A mixed reaction to an abridgment of greatness
17 September 2010 | by See all my reviews

As a fan of the book I had a mixed reaction to this adequate yet overall uninspiring adaptation of Kazuo Ishiguro's brilliant novel.

Looking back at my viewing experience I was reminded of the early adaptation of 'Uncle Tom's Cabin' from the earliest era of films, in which the filmmakers expected you to have read the book and simply showed you interpretations of various scenes.

Alex Garland's screenplay boasted the ambition of including a little bit of everything from Ishiguro's 300 page book in his slightly under two hour movie. The result is a simple abridgment, we have time to realize the love brewing between the characters, the strained friendship between Mulligan's Kathy and Knightley's Ruth, and the dilemma of their caregivers at Hailsham. But the film lacks much the catharsis and the commentary that made the book so great.

Romanek has proved himself to be a capable director, but here he made some negative decisions which really removed much of the impact of the plot. Adam Kimmel's cinematography is a stand out here, and given the competition so far I wouldn't be surprised if he receives an Oscar nomination for his work.

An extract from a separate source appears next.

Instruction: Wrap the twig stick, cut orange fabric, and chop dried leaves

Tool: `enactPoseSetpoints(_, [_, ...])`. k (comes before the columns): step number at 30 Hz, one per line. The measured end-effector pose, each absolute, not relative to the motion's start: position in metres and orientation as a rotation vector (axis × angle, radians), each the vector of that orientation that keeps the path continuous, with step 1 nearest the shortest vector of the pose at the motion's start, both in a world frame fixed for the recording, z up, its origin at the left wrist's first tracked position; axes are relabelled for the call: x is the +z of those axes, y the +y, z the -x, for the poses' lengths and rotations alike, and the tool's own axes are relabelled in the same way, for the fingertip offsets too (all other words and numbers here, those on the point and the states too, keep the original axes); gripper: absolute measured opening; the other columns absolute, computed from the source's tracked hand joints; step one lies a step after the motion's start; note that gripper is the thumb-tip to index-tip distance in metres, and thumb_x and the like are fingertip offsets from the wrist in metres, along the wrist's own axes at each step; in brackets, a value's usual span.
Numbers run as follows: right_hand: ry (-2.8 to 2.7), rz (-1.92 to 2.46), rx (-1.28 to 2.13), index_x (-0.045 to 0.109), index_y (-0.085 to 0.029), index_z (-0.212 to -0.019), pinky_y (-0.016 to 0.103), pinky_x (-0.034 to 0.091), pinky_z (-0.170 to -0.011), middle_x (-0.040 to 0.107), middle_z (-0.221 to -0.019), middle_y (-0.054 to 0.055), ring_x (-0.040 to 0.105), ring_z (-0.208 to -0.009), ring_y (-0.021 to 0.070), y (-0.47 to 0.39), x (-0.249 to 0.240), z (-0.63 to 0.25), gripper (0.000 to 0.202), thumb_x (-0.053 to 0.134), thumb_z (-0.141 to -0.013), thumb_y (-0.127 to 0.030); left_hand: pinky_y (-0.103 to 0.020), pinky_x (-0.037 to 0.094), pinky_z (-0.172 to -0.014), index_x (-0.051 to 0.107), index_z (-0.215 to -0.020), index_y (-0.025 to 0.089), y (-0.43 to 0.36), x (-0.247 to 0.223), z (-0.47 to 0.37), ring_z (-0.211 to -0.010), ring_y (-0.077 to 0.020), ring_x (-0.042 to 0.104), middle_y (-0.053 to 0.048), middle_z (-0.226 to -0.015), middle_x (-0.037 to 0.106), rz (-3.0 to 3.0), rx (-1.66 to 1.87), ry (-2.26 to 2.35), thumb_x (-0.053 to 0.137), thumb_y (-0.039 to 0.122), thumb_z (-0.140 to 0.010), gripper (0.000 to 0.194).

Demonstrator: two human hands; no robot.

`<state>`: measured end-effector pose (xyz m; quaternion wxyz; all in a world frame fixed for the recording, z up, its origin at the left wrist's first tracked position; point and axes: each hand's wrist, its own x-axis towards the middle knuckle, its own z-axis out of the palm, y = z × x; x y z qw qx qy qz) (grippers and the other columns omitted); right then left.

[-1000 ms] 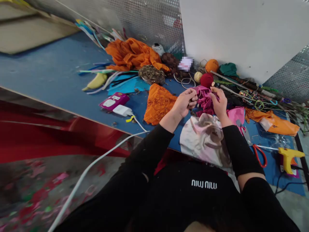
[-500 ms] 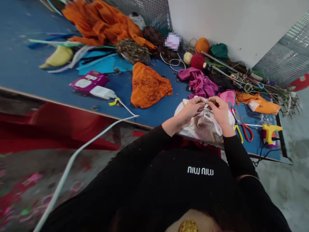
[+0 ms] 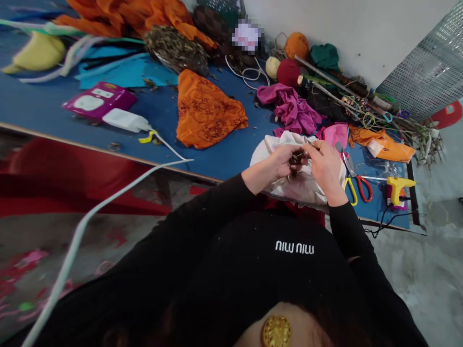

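Note:
My left hand (image 3: 281, 163) is curled around a dark brown, crumbly clump (image 3: 297, 159) that looks like dried plant bits. Over the same clump, the fingers of my right hand (image 3: 323, 163) are bent and pressed together at its upper side; their tips are partly hidden. Both hands are just above a bunched white cloth (image 3: 263, 150) at the table's near edge. Scissors with red and yellow handles (image 3: 364, 188) lie to the right of the cloth. Crumpled magenta cloth (image 3: 294, 108) is behind it.
On the blue table (image 3: 159, 154) lie an orange printed cloth (image 3: 208, 113), a purple pack (image 3: 97, 101) and a bag of dried plant matter (image 3: 177, 48). A white cable (image 3: 77, 236) crosses the near edge at left. A yellow glue gun (image 3: 400, 188) stands at the right end.
Before, both hands were pinching at the white cloth. Now the dark brown clump shows between them, and the left palm has turned upward. The view has shifted, so the table appears further left.

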<state>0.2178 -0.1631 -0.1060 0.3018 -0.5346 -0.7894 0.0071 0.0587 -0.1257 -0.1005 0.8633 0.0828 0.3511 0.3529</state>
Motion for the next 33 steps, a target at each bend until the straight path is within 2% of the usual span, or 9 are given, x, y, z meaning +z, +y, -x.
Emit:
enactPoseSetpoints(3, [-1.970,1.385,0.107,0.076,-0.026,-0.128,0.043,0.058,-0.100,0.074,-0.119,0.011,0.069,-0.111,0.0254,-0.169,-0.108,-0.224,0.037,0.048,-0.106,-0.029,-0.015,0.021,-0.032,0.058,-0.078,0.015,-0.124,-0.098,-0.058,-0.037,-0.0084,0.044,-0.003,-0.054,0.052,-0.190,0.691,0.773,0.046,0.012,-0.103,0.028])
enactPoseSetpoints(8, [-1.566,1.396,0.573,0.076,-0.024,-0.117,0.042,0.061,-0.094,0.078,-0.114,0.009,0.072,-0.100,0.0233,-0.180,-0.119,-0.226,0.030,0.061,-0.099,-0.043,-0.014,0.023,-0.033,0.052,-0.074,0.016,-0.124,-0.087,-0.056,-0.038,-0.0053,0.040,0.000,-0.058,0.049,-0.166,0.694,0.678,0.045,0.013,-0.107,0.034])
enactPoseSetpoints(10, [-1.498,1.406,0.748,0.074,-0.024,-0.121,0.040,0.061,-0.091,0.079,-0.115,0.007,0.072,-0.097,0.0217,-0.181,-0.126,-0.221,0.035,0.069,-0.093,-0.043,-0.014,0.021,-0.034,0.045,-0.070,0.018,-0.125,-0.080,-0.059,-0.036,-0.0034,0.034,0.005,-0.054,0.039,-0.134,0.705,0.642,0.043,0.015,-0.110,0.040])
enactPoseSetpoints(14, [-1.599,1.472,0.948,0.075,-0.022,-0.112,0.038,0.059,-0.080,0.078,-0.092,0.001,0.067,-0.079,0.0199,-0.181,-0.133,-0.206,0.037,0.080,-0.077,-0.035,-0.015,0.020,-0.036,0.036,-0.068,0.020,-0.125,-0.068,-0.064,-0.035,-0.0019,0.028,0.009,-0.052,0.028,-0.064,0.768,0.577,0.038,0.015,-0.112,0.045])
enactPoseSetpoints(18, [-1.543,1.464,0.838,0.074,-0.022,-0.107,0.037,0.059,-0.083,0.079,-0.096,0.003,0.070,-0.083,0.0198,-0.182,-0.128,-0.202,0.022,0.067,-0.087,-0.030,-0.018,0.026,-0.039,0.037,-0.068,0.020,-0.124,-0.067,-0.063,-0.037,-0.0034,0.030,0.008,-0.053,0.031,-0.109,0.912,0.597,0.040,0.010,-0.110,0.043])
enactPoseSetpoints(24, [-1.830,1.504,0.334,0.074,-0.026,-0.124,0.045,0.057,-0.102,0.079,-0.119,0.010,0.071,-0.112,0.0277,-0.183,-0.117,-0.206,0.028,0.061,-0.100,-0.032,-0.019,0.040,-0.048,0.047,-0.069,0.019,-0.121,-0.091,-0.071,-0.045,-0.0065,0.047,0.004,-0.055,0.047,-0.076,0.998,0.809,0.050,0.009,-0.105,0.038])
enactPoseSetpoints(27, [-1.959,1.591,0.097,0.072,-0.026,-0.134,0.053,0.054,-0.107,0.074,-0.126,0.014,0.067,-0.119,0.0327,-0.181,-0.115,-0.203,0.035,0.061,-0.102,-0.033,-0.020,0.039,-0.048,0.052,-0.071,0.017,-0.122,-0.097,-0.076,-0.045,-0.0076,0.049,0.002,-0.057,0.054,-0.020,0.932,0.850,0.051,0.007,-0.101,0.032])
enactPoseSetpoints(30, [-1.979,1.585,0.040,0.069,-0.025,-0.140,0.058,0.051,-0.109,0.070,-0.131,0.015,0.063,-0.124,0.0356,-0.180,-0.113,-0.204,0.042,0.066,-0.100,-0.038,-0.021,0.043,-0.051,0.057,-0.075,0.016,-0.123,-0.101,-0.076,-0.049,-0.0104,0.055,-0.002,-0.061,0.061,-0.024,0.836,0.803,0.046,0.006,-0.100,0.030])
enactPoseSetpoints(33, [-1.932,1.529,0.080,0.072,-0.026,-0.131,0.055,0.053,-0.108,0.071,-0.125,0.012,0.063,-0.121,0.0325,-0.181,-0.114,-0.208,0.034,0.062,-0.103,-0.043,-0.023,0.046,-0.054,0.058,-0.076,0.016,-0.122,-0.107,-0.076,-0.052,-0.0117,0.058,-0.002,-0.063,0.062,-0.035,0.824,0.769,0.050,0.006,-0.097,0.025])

The calm collection and stoic nature of much of the acting can be seen as insipid or uninteresting to some. But I found the acting to be quite appropriate, the tight lipped, proper British style of this movie provided an nice contrast and balance to a story which could have turned into a mindless melodramatic tear jerker if not handled correctly.

In the end, I think active viewer-ship is of paramount importance to this movie. The film is never interested in simply handing the audience its ideas. Rather it called upon us to dig for meaning. I would say the plot itself served as a bit of a metaphor, and that intrigued me. And, despite some of the negative artistic liberties which were taken in this adaptation, I feel that it did well enough to create an involving, though provoking, and sometimes heartbreaking experience.

Despite its flaws, 'Never Let Me Go' has been one of the few strong film that we've had this year. And, if your one of those people who goes to the movies once or twice a month, I'd say 'Never Let Me Go' is one of your better bets for an agreeable experience at the movies right now.